En novembre 2017, Santé Canada publiait pour consultation un important document intitulé Approche proposée en matière de la réglementation du cannabis. Cette démarche fait suite à l’intention du gouvernement fédéral de faire adopter le projet de loi légalisant le cannabis au plus tard en juillet 2018. Afin de respecter cet échéancier, Santé Canada devra publier les règlements définitifs dans la Gazette du Canada dès la sanction du projet de loi. En pratique, cela signifie que les règlements projetés ne seront pas prépubliés et que c’est sur ce document de consultation que la population et les intervenants pourront faire des commentaires à Santé Canada.

L’octroi de licences et de permis permet au gouvernement de fixer les paramètres pour l’exploitation d’une industrie légale du cannabis au Canada. Le ministère de la Santé fédérale, par le biais de Santé Canada, sera l’entité responsable de la délivrance de licences pour la culture et la transformation du cannabis. Les gouvernements provinciaux, quant à eux, auront la capacité de légiférer pour encadrer la distribution et la vente au détail du cannabis. Il sera intéressant de voir où se positionneront les différents gouvernements provinciaux en la matière. Au Québec, par exemple, bien que le gouvernement provincial ait déposé un projet de loi en vue d’encadrer la vente et la distribution du cannabis récréatif dans la province, celui-ci ne semble pas intéressé à rapatrier la responsabilité de l’octroi de licences à Québec, mais semble plutôt souhaiter que Santé Canada gère ce volet réglementaire.

L’encadrement proposé vise les catégories de produits dont la vente sera permise par une personne autorisée dès l’entrée en vigueur de la loi fédérale, soit : le cannabis séché, le cannabis frais, l’huile de cannabis, les graines et les plantes. Quant aux autres produits dérivés dont les produits comestibles, de concentrés ou de résines, comme le hachisch, ils feront plus tard l’objet de consultations distinctes par Santé Canada.

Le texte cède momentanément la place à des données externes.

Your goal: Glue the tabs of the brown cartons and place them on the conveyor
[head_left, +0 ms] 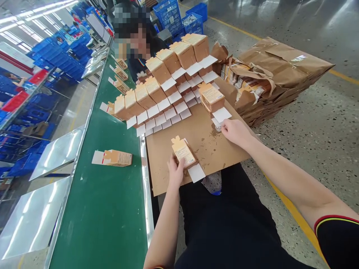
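My left hand (pixel 176 170) grips a small tan carton (pixel 184 154) near the front edge of the brown cardboard sheet. The carton's notched top flap stands up, and a white flap sticks out toward me. My right hand (pixel 234 131) is closed beside a small whitish item (pixel 218 127), with dark specks and wet-looking spots around it; its fingertips are partly hidden, so what they pinch is unclear. Just beyond stands another carton (pixel 211 98) with its white flap hanging toward my right hand.
Stacked cartons (pixel 165 80) with white flaps fill the far side of the cardboard sheet (pixel 168 134). A green conveyor belt (pixel 103 209) on the left carries a carton (pixel 119 158). An opened brown paper bundle (pixel 280 71) lies right. A co-worker (pixel 134 45) sits behind the stack.
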Demonstrator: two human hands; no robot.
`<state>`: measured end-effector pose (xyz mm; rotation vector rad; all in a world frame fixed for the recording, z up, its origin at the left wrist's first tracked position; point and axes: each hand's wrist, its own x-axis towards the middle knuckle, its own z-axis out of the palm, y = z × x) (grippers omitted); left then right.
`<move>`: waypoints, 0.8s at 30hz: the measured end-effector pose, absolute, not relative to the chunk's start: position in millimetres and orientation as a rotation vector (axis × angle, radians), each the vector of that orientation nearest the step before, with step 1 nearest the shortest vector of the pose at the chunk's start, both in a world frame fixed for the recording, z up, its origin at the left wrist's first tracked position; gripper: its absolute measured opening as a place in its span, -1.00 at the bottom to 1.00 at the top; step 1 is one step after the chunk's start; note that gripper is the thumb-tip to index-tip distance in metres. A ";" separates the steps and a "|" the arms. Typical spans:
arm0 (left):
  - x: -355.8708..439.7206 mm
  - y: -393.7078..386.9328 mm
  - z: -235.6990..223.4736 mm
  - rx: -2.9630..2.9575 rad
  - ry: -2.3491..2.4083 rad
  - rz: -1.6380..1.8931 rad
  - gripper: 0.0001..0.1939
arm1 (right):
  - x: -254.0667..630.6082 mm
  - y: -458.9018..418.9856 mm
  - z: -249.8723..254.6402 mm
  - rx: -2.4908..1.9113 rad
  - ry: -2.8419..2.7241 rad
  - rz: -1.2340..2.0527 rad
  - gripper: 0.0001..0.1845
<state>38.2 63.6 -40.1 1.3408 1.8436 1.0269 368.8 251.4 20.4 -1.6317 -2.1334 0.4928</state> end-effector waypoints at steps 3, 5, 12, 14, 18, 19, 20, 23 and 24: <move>52.8 75.6 -27.9 1.156 1.804 0.993 -0.52 | 382.3 229.3 24.8 -1.583 -2.040 0.463 -0.87; 61.5 77.5 -20.1 0.992 1.631 1.144 -0.47 | 388.4 197.8 25.7 -1.512 -1.919 0.480 -0.87; 66.8 84.7 -13.5 0.663 1.296 1.409 -0.26 | 344.5 71.6 -1.5 -1.184 -1.793 0.783 -0.83; 64.6 86.2 -14.2 0.696 1.319 1.398 -0.25 | 325.4 57.5 -14.7 -1.090 -1.864 0.778 -0.79; 61.4 83.9 -12.9 0.772 1.353 1.364 -0.25 | 302.8 50.7 -34.2 -0.977 -1.956 0.701 -0.71; 60.8 83.1 -12.2 0.781 1.359 1.352 -0.24 | 300.6 50.5 -37.2 -0.962 -1.972 0.687 -0.71; 60.3 82.5 -11.5 0.784 1.363 1.342 -0.23 | 299.6 50.6 -39.6 -0.954 -1.989 0.679 -0.72; 59.0 81.5 -9.5 0.792 1.359 1.319 -0.19 | 301.1 52.0 -44.3 -0.992 -2.026 0.689 -0.73; 58.8 81.0 -9.0 0.800 1.357 1.313 -0.19 | 302.9 52.9 -45.1 -1.017 -2.026 0.697 -0.74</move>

Santé Canada regroupe les différentes licences proposées sous trois grands axes, à savoir la culture, la transformation et la vente au public. Elle prévoit quatre types de culture, soit la culture standard qui autoriserait la culture à grande échelle de plantes de cannabis, la microculture, la culture du chanvre industriel et l’exploitation d’une pépinière. Les règlements permettront également la délivrance d’autorisations pour des activités supplémentaires, dont la recherche et la conduite de tests analytiques. La combinaison de ces activités sera possible, et ce, par la soumission d’une seule demande auprès de Santé Canada.

Finalement, le cadre réglementaire proposé vise à alléger ou moderniser certaines obligations en matière de sécurité jugées peu efficaces au fil du temps. En effet, l’encadrement du cannabis médical étant en place depuis quelques années, Santé Canada a développé une certaine expertise et semble profiter de cette réforme pour optimiser l’efficacité des exigences qu’elle impose aux producteurs de cannabis. Ces changements visent, entre autres, l’entreposage, la surveillance des lieux et les habilitations de sécurité du personnel clé.

Bien que les éléments mentionnés dans le présent article soient sujets à changement d’ici la sanction du projet de loi fédéral, il s’agit d’un portrait intéressant qui nous indique assez clairement la destination souhaitée par Santé Canada.